[EXERCISE BRIEF]
With images removed, return the whole listing exactly as written.

[SUPPLIED MATERIAL]
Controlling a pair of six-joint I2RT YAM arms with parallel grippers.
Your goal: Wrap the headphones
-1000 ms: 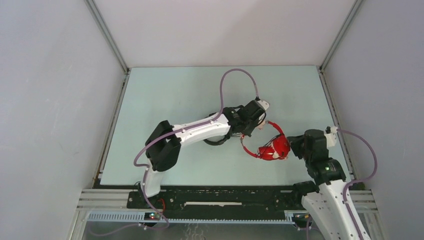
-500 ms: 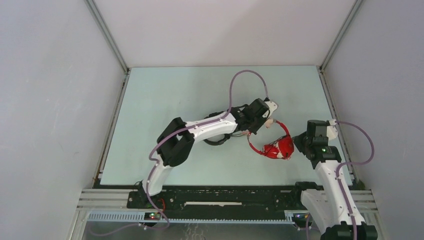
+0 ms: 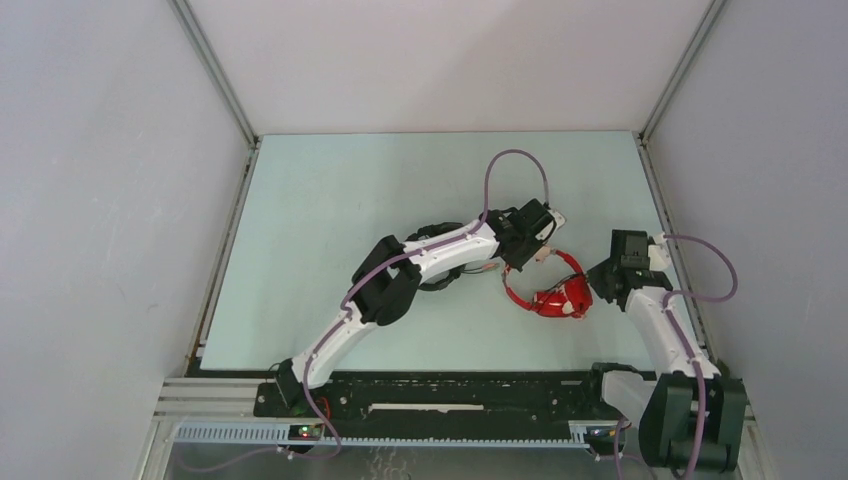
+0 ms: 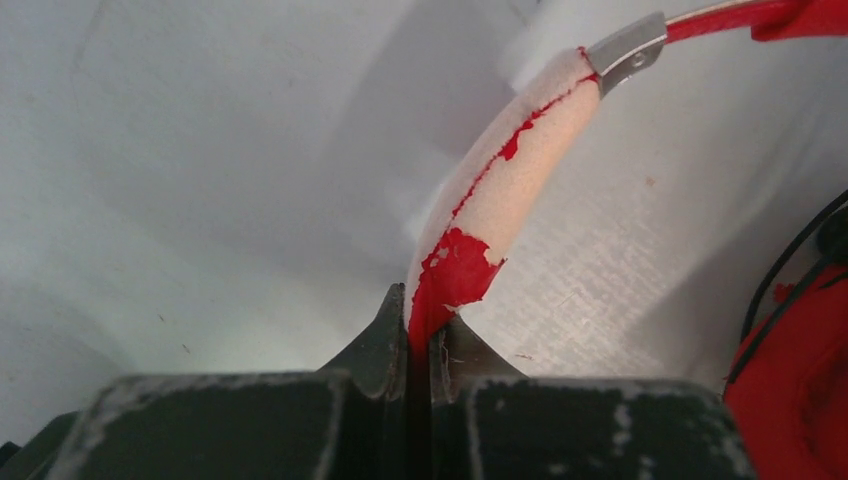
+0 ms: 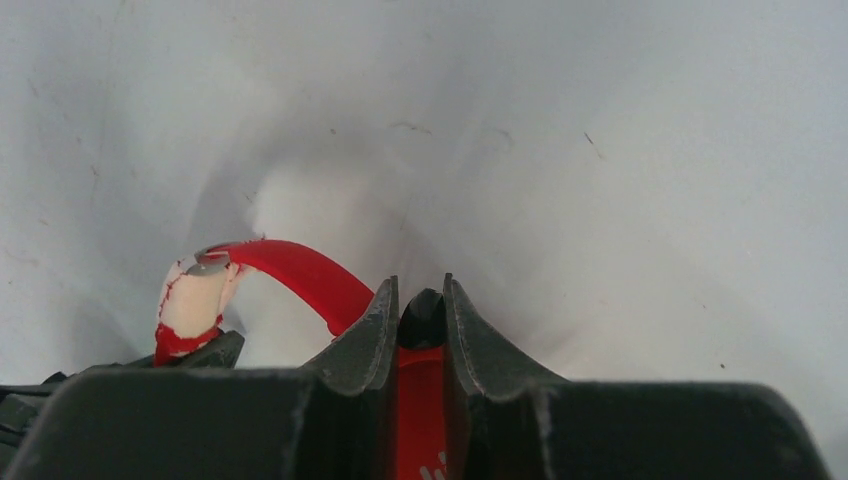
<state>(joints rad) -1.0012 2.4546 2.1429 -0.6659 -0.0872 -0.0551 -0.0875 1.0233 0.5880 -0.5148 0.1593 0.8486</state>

[TASK SOLUTION]
Controlling a pair of six-joint I2RT YAM arms with parallel grippers.
Your goal: Wrap the headphones
-1000 ms: 
-500 ms: 
+0 ms: 
+0 ms: 
+0 ms: 
<state>(joints rad) -1.0012 2.4546 2.1429 -0.6659 -0.0872 -0.0551 -0.0875 1.0233 0.5880 -0.5148 0.1593 0.8486</state>

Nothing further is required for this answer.